Primarily, though, the boundary represents what the council had envisioned for Poulsbo and will allow the city to retain its “small town” character. With some 65 acres out of the boundary on Finn Hill as well, that much-disputed portion of the county can remain uniquely rural.

“We thought we had provided a pretty good plan,” Gross said Monday afternoon. “I was frankly more surprised that the county took the original position they did.”

When asked how the county commissioners’ meeting went, an emphatic city councilman Ed Stern responded, “Excellent.”

“It’s resolved,” he said of the unanimous decision. “We met in the middle. That’s what politics is — it’s the art of compromise.”

Both agreed that the land within the new boundary will accommodate the 20-year growth projections set by the state Office of Financial Management in 1992. According to the county allocation numbers, Poulsbo and its immediate vicinity will have added another 8,000 residents by 2012. While the numbers have been viewed by many as inflated since the city became involved with the process in 1994, planners for Poulsbo and Kitsap County still had to work with the OFM calculations.

Due to the length of the previous process, the county will actually be getting its new OFM projections in January 2002. However, the planning of portion won’t begin immediately thereafter, Gross pointed out.

“We need to work out the details of this UGA first,” he explained.

In the coming months attorneys from the city and county will work together to iron out a final interlocal agreement which will enable the new UGA to go into effect.

“Working out the details, that’ll be the next step,” said Gross, who noted that attorneys have already discussed and come to an understanding on many of the issues involved in the final process. “We’re really happy.

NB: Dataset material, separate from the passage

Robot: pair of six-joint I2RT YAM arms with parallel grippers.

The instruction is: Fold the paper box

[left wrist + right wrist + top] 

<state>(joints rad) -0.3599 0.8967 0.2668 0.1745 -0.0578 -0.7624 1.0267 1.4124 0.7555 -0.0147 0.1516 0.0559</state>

The big question of where growth will be... at least that’s settled.”

As for the brunt of the labor involved with the UGA, Gross credited the Poulsbo Planning Commission.

“This goes back to all the hard work that was done by the city planning commission,” Gross said, adding that much of the recognition involved with the finalized product should go to the advisory group. “In fact, this is a great day for the city planning commission.”

Stern agreed.

“This is the end of an era,” he said. “Now, we concentrate on Olympic College.”